Hablamos con… Alberto Nardi

Pertenece a una de las familias joyeras con más tradición de Italia y es nuestro premio a la mejor colección de joyería en los Prix de la Moda de 2014. Nardi representa el lujo de un pasado con mucho futuro.

¿Qué tienen en común la Infanta Elena, Liz Taylor, Grace Kelly y Ernest Hemingway? La respuesta está en sus joyas. Todos han llevado en algún momento de su vida broches, pendientes o anillos de la exquisita firma italiana Nardi. Un ejemplo de una empresa cuya inspiración y sede está en Venecia, en manos de la tercera generación de la familia. Alberto Nardi, propietario y diseñador de la casa, cuenta cómo mantiene el gusto exquisito iniciado por su abuelo Giulio hace 80 años.

Joyas

¿Cómo se consigue que una empresa familiar se mantenga casi un siglo?
Nardi es una de las pocas familias de joyeros que aún permanece en Venecia, Italia. Eso me llena de orgullo. Mi labor consiste en actualizarla para sobrevivir en un mundo globalizado. Nuestros competidores son multinacionales y tienen una visibilidad inalcanzable para nosotros. Me fascina saber que somos diferentes y ofrecemos un producto personalizado y extraordinario. Mi visión no puede ser solo comercial, sino también, y sobre todo, sentimental.

¿Cuál es la joya perfecta para vestir de gala?
Las joyas están irremediablemente ligadas a la personalidad de quien las lleva. Por eso, el diseño que es perfecto para una dama puede no serlo para otra. Los estándares estéticos de hoy exigen a una joya de noche ser única. Debe tener fantasía, exquisitez y exclusividad. Mis favoritas son: los pendientes largos, los collares y, por qué no, un broche o tiara.

Dígame, ¿qué piedra preciosa define a las mujeres del entorno del Mediterráneo?
Todas las que tienen color están relacionadas con mi ideal abstracto de la cultura mediterránea. Nuestras mujeres siempre han amado la calidez del oro y el rojo del rubí.

¿De quién aprendió su amor por la profesión?
Cuando yo era niño solía sentarme en el regazo de mi abuelo y ver su escritorio lleno de bocetos y piedras preciosas. Fue entonces cuando empecé a fantasear con ser un joyero veneciano.

¿Está permitido ser extravagante al elegir una joya?
Con elegancia todo está permitido. Lo que no está bien es guiarse por comportamientos estereotipados y comprar algo solo porque tienes que hacerlo.

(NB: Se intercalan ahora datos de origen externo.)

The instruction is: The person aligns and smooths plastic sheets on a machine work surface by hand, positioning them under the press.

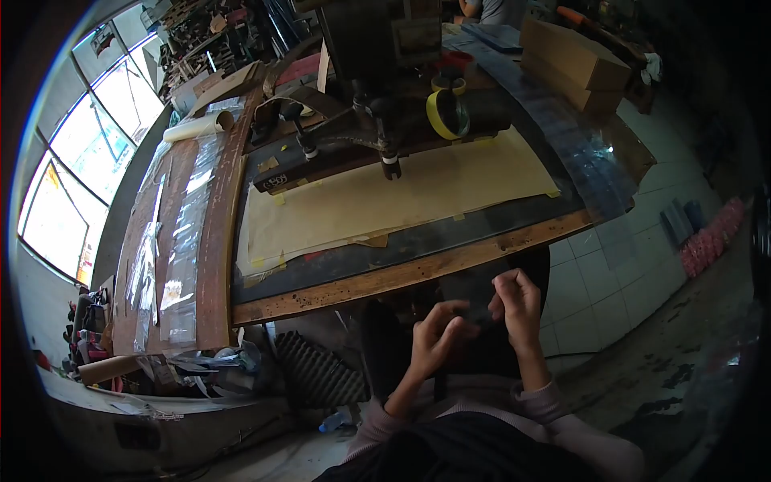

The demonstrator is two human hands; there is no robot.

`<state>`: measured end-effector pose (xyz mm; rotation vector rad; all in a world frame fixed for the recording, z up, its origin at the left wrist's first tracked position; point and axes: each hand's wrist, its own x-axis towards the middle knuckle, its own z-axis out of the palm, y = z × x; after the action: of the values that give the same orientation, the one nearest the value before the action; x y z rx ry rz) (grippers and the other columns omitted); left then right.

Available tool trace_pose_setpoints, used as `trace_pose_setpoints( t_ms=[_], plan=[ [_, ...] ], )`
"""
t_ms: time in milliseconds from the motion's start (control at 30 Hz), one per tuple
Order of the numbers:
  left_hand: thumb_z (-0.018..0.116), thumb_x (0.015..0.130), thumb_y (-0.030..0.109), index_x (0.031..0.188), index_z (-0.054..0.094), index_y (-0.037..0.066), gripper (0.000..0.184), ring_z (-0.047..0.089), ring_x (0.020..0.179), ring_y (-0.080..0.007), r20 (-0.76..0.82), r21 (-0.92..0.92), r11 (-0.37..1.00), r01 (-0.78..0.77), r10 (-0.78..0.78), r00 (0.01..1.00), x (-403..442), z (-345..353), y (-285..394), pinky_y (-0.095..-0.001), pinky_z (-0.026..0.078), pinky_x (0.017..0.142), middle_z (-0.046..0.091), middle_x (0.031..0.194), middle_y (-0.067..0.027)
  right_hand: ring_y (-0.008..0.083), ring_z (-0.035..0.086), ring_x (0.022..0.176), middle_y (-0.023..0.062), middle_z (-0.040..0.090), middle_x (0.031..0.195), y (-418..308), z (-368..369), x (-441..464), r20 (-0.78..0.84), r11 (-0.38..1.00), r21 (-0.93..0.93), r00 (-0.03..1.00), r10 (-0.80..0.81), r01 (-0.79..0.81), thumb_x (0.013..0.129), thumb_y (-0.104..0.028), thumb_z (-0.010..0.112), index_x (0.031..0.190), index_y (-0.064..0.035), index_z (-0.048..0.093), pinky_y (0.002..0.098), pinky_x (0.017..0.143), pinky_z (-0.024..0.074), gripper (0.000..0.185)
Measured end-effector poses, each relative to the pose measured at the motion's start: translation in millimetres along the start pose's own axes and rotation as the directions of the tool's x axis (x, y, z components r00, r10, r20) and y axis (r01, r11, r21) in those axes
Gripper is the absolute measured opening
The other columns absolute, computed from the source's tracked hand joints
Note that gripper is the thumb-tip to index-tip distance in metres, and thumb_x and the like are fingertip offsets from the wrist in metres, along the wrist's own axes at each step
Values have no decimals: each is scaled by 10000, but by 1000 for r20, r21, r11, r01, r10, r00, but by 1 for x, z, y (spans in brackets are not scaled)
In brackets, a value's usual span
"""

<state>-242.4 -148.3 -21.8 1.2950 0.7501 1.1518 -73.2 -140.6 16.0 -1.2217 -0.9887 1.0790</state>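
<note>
Both hands are raised over the lap, just in front of the wooden table edge (418, 270). My left hand (440, 333) has its fingers curled toward the thumb; whether anything thin is between them is too blurred to tell. To its right, my right hand (516, 304) is closed with bent fingers, and what it holds, if anything, cannot be made out. The two hands are apart. Beyond them a tan sheet (401, 197) lies on the dark board (401, 255), with small yellow tape pieces along its edges. A dark press bar (345, 161) lies across the sheet's far side.
A yellow tape roll (438, 114) rests on the machine. Clear plastic strips (189, 233) and a paper roll (197, 127) lie on the left table. Cardboard boxes (574, 64) stand at the back right. Pink bundles (713, 238) are on the right. Part of another person (499, 12) shows at the top.
</note>
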Motion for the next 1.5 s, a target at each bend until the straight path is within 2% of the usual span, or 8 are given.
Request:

Atreverse a elegir define a las mujeres con una personalidad fuerte e independiente.

Broche estrella

¿Qué no debe faltar en un joyero de una mujer elegante?
Apostaría por un diamante, por su fuerza y su majestad. No solo son hermosos, sino que funcionan como un talismán.

¿Y qué error no puede cometerse en la elección de una joya?
El error principal es elegir por el tamaño, sin tener en cuenta que su verdadera belleza está en la suma de varios factores: el color, el corte y la claridad. Es como comprar un coche sin mirar el motor.

¿Cuál es la joya más sorprendente que le han encargado?
Encontrar diamantes de colores. Es un mundo fascinante, de piedras únicas que contienen todos los colores del arco iris.

Si tuviera que elegir entre oro y plata, ¿con cuál se queda?
Con el oro. En los últimos años su precio aumentó mucho, pero ahora está bajando. Personalmente tengo dos reglas: que las joyas siempre deben hacerse con metales preciosos y que se deben montar con cristales no sintéticos.

¿Qué tiene Venecia que no tiene ninguna otra ciudad en el mundo?
Singularidad y belleza absoluta. En un momento histórico como el actual, en que la tendencia va hacia la homogeneización cultural, esta ciudad siempre nos recuerda que la verdadera belleza reside siempre en lo que nos hace únicos y diferentes.